Loi Eckert : Natixis Interépargne sanctionnée à hauteur de 3M d’euros
La commission des sanctions de l’ACPR a prononcé à l’encontre de Natixis Interépargne sa première sanction sur l’application de la loi Eckert en matière bancaire. La filiale écope d'un blâme et d'une amende de 3M d’euros.
La loi Eckert ne veille pas uniquement sur le secteur de l’assurance. Natixis Interépargne - filiale du groupe du même nom spécialisée dans l’épargne salariale et retraite - en a fait les frais à la suite d’une décision de la commission des sanctions de l’ACPR rendue le 30 mai dernier. Natixis Interépargne (NIE) écope d’un blâme et d’une amende de 3M d’euros sur un manquement de l’application de la loi Eckert relative aux comptes bancaires inactifs.

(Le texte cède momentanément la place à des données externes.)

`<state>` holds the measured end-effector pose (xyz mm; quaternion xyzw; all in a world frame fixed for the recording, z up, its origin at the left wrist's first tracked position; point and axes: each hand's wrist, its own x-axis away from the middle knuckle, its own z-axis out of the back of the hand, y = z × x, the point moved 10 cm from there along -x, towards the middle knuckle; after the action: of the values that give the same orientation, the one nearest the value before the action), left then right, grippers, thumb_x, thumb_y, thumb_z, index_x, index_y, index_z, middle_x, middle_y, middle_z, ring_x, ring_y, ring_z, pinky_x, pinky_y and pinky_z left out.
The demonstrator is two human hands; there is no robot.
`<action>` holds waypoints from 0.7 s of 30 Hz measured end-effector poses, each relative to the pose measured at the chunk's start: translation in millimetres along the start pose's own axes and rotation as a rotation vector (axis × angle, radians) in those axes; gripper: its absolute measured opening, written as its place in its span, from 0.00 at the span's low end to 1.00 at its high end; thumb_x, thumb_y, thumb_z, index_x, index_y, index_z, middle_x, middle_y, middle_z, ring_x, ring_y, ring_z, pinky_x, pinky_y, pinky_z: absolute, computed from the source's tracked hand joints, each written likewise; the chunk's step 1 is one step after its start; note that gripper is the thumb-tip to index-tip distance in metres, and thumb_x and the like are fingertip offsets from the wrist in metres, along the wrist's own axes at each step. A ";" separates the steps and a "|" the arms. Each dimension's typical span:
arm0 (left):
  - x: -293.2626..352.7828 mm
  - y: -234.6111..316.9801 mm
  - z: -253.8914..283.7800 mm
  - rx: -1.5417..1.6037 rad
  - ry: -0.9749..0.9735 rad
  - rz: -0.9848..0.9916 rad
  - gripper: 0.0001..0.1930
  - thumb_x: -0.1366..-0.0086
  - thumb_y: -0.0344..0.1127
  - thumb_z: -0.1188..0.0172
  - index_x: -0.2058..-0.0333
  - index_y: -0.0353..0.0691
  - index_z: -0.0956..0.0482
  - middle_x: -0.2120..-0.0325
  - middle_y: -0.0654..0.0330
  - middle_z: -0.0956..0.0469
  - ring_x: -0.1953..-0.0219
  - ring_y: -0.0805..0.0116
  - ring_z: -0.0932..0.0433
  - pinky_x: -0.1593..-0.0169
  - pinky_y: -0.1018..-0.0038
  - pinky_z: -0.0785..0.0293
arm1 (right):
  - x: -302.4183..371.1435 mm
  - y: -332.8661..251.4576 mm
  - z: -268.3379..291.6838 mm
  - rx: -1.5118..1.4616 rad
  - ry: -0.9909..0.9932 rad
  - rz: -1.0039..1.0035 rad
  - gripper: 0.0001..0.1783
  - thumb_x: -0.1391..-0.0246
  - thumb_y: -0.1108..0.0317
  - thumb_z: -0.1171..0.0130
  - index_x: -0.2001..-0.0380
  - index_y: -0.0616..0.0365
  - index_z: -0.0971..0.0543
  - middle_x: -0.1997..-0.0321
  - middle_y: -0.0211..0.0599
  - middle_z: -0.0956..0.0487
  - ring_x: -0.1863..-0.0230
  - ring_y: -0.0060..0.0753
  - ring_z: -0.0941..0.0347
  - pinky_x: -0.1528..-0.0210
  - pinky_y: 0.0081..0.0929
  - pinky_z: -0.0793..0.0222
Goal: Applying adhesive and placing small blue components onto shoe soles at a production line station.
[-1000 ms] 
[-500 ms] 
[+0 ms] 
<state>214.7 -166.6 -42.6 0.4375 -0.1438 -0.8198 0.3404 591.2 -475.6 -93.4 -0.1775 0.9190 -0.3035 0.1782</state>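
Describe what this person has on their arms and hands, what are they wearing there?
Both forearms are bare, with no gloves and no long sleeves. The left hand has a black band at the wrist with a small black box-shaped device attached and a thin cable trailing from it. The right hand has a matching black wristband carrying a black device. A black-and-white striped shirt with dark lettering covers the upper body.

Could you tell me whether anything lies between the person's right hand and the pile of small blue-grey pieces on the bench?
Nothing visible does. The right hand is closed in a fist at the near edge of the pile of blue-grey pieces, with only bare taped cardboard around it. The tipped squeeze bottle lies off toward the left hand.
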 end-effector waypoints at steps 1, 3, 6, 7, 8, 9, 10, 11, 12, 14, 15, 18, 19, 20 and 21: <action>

La décision porte sur l’épargne salariale, qui représente pour NIE, 28Mds d’euros d’actifs sous gestion, soit une part de marché de 26,7%.
53M d’euros d’encours actifs … à tort
La commission des sanctions de l’ACPR a relevé plusieurs griefs lors de ses contrôles. Elle reproche notamment à NIE de ne pas avoir « détecté un nombre important de comptes inactifs ouverts dans ses livres ». Au moment du contrôle sur place, 15 000 comptes « auraient été » identifiés à tort comme actifs, pour un encours de 53 millions d'euros.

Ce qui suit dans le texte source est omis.